→ Task goal
Your result should be every line of the records below that contains the word "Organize".

[Stored items]

——

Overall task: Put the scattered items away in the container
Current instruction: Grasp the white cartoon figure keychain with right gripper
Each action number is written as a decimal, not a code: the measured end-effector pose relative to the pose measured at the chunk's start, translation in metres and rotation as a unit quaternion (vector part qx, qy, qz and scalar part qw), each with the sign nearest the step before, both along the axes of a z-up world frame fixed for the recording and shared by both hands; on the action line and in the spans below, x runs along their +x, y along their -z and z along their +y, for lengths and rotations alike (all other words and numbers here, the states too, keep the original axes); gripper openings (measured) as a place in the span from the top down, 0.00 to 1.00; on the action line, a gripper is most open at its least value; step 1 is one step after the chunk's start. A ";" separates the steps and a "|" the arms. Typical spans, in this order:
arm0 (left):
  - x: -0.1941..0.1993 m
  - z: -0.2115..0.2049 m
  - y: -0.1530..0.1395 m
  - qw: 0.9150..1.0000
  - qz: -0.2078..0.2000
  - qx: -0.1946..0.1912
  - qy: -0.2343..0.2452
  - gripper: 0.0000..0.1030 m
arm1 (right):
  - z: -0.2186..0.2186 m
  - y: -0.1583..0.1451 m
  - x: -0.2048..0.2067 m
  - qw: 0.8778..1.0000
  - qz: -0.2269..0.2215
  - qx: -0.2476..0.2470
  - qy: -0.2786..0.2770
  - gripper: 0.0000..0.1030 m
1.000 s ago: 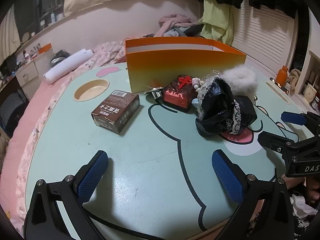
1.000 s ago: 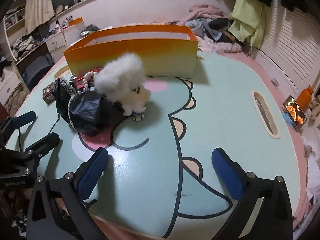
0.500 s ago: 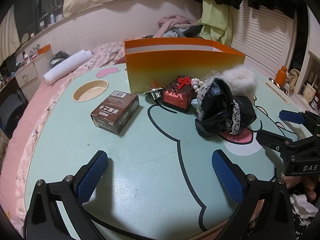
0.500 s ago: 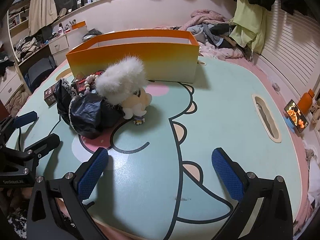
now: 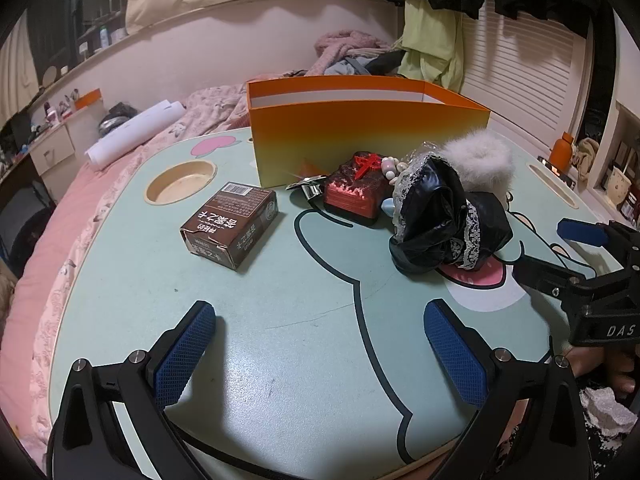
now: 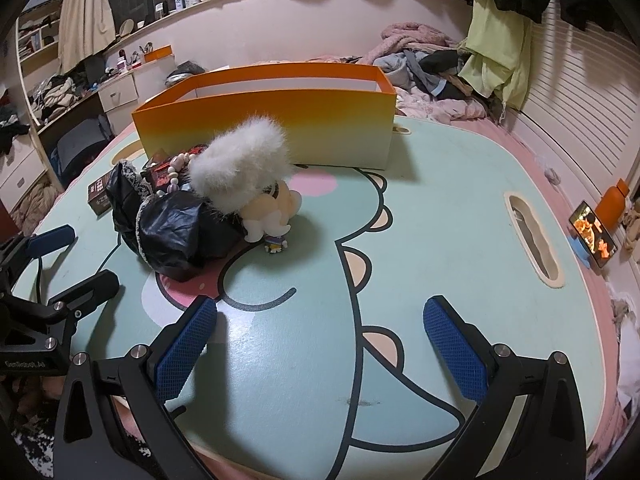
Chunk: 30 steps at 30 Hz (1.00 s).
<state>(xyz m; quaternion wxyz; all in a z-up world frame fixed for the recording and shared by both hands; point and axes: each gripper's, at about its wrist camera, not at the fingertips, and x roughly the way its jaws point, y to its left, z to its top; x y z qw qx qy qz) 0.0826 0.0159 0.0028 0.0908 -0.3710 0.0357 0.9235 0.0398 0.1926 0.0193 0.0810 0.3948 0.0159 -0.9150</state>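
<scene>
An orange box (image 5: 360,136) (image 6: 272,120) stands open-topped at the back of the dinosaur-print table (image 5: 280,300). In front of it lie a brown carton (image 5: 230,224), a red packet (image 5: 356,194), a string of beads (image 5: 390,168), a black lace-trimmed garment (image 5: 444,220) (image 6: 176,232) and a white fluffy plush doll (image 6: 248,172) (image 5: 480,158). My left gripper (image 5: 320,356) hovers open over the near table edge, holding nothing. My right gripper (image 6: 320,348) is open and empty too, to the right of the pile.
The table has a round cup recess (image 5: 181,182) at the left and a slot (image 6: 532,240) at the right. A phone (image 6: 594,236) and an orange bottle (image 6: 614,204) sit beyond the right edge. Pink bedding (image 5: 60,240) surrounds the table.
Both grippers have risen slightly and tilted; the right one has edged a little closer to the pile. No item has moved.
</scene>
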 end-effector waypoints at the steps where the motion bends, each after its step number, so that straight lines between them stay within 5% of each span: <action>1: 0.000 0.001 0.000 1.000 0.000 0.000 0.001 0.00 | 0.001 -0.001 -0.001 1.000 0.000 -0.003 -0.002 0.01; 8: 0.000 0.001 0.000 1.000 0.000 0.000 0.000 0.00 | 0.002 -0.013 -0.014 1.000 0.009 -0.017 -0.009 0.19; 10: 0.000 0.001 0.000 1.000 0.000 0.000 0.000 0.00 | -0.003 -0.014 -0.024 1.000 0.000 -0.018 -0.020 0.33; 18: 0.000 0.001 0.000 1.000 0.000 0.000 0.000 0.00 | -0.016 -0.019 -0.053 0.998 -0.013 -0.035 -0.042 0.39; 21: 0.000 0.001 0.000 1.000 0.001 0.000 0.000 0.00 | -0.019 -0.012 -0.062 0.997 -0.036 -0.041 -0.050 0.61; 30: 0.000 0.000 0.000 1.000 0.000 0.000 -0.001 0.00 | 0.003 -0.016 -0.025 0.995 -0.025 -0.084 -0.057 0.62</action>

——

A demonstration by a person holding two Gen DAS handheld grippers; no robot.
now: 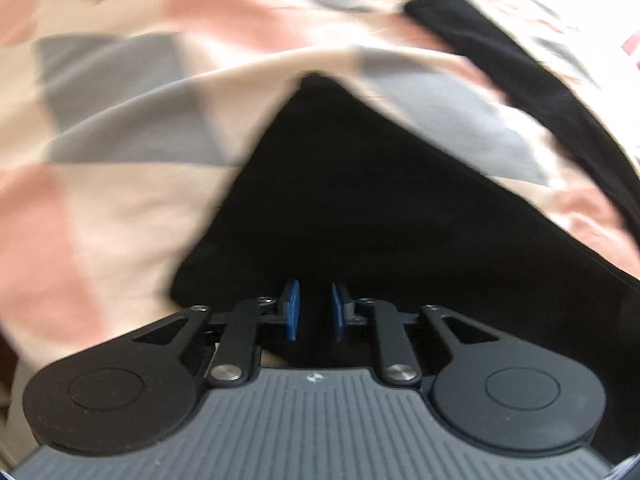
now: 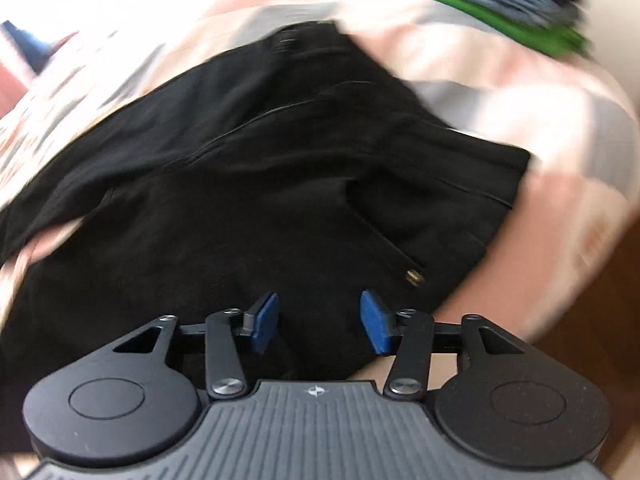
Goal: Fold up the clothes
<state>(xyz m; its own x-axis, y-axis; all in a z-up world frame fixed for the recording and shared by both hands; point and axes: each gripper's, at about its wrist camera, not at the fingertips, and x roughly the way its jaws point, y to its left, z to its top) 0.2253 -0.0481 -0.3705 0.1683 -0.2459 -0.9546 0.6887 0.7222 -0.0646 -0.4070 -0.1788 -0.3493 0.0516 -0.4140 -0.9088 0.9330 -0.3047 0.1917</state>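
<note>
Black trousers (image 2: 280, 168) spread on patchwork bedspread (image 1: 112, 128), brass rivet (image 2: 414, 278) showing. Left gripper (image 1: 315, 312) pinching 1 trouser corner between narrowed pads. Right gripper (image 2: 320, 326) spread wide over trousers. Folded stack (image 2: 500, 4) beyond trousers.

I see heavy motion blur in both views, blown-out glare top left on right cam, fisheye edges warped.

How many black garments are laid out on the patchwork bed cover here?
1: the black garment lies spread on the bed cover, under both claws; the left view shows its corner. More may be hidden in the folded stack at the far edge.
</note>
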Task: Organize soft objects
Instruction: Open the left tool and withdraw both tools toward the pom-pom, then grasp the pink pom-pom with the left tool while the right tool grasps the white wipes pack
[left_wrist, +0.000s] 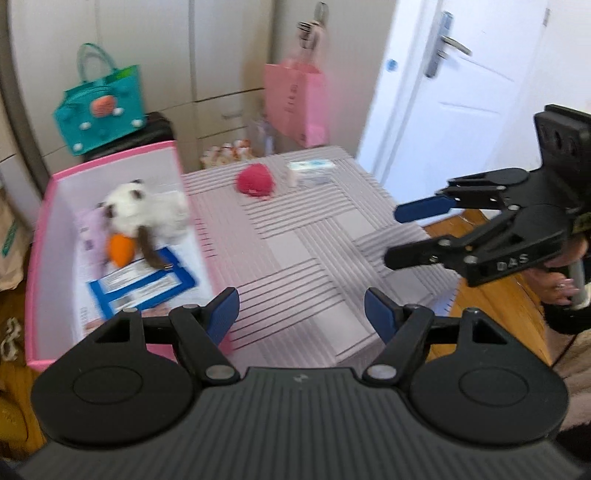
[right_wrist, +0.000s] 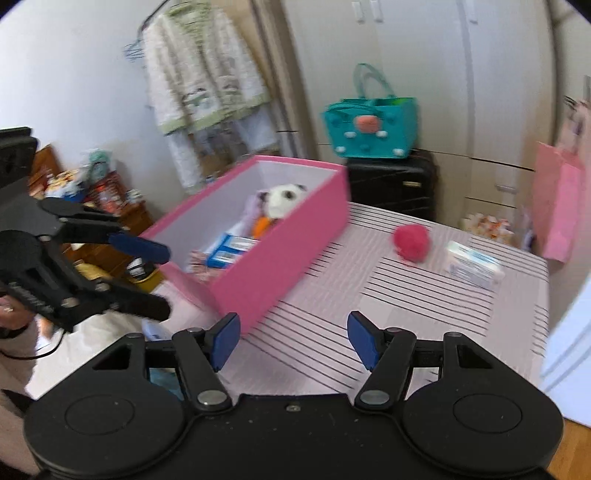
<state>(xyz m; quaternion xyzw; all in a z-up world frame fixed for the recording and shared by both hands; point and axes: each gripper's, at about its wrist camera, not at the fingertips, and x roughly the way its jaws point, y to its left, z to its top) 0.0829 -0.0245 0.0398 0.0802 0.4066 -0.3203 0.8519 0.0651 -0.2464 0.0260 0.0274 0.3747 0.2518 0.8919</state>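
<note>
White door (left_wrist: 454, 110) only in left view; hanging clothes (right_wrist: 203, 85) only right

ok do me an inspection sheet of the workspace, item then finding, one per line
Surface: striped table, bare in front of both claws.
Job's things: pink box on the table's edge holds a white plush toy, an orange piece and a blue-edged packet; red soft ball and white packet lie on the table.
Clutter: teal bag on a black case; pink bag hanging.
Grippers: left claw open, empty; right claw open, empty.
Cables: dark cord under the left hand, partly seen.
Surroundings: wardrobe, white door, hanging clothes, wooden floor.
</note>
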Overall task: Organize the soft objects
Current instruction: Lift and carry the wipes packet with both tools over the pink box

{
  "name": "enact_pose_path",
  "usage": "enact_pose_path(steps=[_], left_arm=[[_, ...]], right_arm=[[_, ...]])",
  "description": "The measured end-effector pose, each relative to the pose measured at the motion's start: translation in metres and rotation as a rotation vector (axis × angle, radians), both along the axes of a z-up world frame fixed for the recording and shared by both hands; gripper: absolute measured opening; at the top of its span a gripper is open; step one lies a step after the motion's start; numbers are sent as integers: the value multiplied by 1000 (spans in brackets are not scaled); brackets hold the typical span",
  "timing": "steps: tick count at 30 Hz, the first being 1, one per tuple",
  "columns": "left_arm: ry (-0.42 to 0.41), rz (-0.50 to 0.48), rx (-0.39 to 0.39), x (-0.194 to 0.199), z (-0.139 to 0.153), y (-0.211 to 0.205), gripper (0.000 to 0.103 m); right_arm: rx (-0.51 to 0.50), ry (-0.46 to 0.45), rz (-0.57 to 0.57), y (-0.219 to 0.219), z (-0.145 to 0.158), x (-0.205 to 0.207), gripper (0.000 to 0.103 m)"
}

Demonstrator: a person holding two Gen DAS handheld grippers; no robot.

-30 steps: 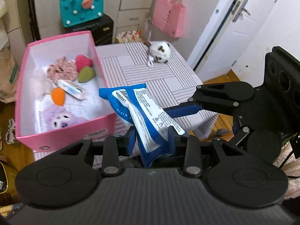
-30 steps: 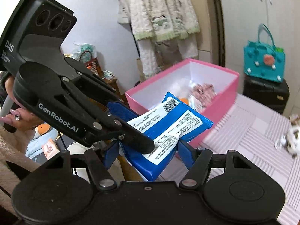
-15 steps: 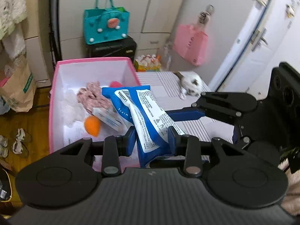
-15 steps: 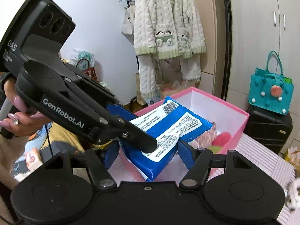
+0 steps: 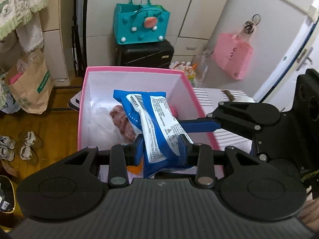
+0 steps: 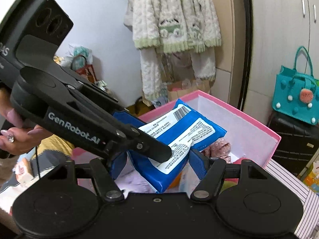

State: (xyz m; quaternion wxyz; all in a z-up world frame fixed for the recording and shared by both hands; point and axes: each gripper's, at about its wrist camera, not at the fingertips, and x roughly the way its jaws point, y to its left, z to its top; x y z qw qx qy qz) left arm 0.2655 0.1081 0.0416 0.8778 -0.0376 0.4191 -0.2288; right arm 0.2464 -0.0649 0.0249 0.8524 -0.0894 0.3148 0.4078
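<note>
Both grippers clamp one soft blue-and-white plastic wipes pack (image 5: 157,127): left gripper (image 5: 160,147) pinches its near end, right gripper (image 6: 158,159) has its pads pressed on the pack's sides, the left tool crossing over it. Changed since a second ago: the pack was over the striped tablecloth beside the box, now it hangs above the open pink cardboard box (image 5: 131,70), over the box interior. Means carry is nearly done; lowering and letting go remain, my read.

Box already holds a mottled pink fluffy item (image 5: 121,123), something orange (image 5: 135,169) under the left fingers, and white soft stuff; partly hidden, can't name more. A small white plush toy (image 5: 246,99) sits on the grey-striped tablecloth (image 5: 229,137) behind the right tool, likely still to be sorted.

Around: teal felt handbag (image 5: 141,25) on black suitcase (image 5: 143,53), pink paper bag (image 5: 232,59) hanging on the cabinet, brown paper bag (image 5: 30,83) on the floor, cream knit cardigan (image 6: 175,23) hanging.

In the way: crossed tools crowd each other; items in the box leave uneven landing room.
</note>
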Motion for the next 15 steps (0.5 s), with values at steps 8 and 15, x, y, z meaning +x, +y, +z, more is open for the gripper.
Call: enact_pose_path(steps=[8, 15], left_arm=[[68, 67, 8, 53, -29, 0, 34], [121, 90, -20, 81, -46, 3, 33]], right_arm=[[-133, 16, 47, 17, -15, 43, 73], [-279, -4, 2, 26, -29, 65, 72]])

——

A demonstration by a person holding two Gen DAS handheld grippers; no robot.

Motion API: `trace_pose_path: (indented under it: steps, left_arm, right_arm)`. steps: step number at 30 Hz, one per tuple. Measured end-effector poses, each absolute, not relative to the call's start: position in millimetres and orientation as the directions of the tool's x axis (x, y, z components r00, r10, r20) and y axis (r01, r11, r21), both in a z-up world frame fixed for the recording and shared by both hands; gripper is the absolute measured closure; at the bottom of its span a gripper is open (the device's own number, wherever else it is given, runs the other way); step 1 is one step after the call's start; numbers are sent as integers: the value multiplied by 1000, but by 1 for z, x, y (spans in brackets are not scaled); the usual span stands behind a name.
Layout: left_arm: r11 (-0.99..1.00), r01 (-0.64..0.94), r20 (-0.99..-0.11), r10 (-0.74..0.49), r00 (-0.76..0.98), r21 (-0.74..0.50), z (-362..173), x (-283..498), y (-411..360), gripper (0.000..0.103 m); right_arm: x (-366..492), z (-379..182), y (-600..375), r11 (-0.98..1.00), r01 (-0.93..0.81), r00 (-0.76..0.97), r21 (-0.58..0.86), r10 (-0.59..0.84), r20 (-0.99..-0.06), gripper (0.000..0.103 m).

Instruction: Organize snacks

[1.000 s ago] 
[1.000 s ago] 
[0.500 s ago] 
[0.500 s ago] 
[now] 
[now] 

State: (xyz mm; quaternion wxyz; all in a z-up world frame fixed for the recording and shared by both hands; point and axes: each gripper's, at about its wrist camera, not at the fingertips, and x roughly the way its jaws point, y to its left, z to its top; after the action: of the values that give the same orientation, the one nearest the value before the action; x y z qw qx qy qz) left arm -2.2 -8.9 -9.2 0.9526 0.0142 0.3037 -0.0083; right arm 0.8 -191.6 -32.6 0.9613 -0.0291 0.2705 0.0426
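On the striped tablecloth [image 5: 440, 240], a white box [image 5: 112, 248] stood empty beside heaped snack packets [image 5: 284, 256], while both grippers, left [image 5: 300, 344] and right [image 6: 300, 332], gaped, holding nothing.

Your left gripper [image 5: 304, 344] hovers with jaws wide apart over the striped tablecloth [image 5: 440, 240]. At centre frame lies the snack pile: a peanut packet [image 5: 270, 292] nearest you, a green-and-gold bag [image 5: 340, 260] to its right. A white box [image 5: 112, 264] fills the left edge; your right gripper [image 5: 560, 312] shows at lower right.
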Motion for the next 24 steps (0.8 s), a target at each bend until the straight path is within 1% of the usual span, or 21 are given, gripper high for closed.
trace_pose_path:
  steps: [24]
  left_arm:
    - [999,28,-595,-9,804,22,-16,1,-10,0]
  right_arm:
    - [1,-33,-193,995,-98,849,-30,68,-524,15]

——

→ Result
Task: Organize soft objects
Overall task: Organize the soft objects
Instruction: Organize snacks

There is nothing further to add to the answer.